В подъезде начали раздаваться громкие соскальзывающие хлопки. Наверно, Вася. Взял моду, баловник: разбежится по лестничной площадке, хвать за перила и спрыгивает со ступеньки на ступеньку, как на роликовых коньках. Благо, подошвы у сандалий кожаные.
Да, Вася. Жигнуть бы по мягкому месту ремешком. Словами-то никак не внушить: головенку ведь расшибет. Ох, неуж с отцом что?!
— Мамка, иди сюда.
Попятился Вася в подъезд, поманивая мать хватающим движением пальцев, будто яблоко срывал.

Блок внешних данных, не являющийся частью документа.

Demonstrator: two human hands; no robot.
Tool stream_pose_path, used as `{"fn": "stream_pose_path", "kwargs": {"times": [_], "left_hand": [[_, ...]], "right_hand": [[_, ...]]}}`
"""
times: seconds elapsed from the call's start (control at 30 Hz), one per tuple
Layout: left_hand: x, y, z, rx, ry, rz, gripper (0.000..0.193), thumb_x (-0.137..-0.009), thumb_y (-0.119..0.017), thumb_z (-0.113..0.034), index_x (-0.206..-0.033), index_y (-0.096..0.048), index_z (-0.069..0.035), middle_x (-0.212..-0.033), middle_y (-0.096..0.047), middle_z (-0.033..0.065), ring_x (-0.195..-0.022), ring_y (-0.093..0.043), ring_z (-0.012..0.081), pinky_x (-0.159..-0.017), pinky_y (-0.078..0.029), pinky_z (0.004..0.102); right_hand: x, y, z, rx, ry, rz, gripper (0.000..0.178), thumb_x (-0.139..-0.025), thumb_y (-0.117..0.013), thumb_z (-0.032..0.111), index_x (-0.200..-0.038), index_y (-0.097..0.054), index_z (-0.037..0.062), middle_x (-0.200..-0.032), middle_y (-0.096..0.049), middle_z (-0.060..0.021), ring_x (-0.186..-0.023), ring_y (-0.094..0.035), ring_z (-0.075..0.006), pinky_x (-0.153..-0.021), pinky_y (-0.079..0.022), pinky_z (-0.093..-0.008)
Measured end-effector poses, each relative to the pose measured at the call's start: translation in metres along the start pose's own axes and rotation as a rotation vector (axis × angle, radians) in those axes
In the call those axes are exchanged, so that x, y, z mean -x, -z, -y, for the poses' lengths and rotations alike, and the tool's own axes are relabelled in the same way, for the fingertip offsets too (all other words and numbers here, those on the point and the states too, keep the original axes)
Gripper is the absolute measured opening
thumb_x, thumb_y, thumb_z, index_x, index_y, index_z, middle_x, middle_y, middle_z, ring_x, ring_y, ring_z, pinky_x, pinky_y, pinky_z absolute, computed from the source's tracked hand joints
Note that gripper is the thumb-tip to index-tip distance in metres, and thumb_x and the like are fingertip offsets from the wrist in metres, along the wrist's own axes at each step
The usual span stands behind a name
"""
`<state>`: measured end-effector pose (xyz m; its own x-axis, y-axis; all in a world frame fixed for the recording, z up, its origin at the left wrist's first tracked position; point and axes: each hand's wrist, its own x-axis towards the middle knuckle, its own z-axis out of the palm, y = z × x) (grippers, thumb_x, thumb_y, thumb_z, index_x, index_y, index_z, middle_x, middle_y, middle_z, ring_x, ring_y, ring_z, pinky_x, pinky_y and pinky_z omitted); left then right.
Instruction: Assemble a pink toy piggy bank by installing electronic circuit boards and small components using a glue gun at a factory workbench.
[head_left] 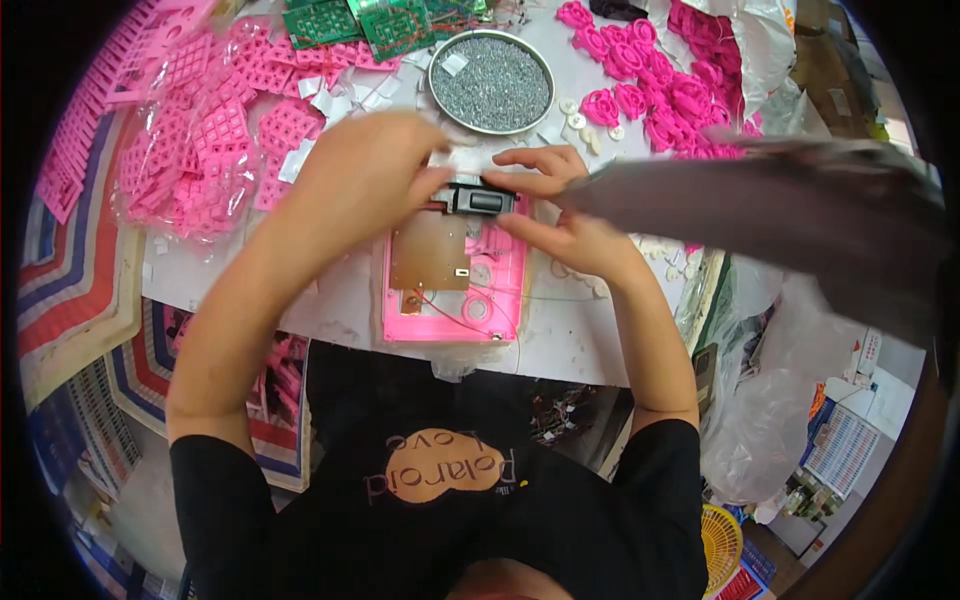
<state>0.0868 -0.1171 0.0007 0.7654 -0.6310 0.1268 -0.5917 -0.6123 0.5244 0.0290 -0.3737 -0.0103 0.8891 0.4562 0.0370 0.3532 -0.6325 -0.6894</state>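
A pink plastic housing (507,310) lies open in front of me on the worktable, its inside facing up. In it sit a brown circuit board (428,255) and thin red wires (452,311). Across its far end is a small black rectangular part (486,202) with a dark raised middle. The thumb and forefinger of my right hand (575,215) close on the right end of this part. My left hand (385,165) is at its left end, blurred, with the thumb and fingertips bent toward it; whether they hold anything is unclear.
Beyond my hands stands a round metal tray (432,92) of small screws. Pink keypad pieces (220,130) in clear bags and green circuit boards (395,30) lie far left. Pink ring-shaped parts (655,80) are heaped far right. A blurred grey shape (770,215) juts in from the right.
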Motion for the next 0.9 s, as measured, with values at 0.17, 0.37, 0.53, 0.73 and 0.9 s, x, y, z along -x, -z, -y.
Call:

Обеспокоилась Устя, трудней обычного поднялась на крыльцо, закрыла за собой двери парадного. Правильно сердце чуяло: звонил отец, велел передать ей, чтобы быстренько прислала с Ксенией лекарство. Оно в маленьком пузырьке, но с большим ярлыком. Находится в тумбочке, где слесарный инструмент. Нашла Устя в тумбочке лекарство. По ярлыку видать — свежее. Скрыл отец, что побывал у врача. Знать, из-за Вячеслава. Как бы не подкосился. Эх, дети, дети... Чуть чем не потрафишь — ожесточаются.
41
Вячеслав не был уверен, что отец не турнет его вместе с лекарством, но, прочитав на пузырьке наклейку «Пользоваться с осторожностью», помчался на трамвай. Чего там думать, как примет отец, коль у него, судя по наклейке, что-то худое с м о т о р о м.
Эту часть металлургического комбината, где находятся паровоздушные станции, коксохимический цех, домны, сталеплавильные печи, Вячеслав не видел вблизи после службы в армии.
Жадно глядя по сторонам, он бежал по толстой асфальтовой кожуре пешеходного моста. В красном мареве галерей разливочной станции плыли чугунные болванки. Они возникали на конвейере сквозь пар, еще раскаленные, гладкие на вид, а попадали на бронированные днища вагонов фиолетово-белыми, с заметными теперь горбами, раковинами, порами. Коксохим загромоздил северный угол неба, потому что крупно подался в сторону горы Мохнатой. Когда-то Мохнатая была далеко от завода, склоны — в сладких вишневниках, подошва, огибаемая рекой, вся в черемуховых деревьях, облюбовал в пору спелости громадную черемуху — и дои себе ягоды от зари до зари.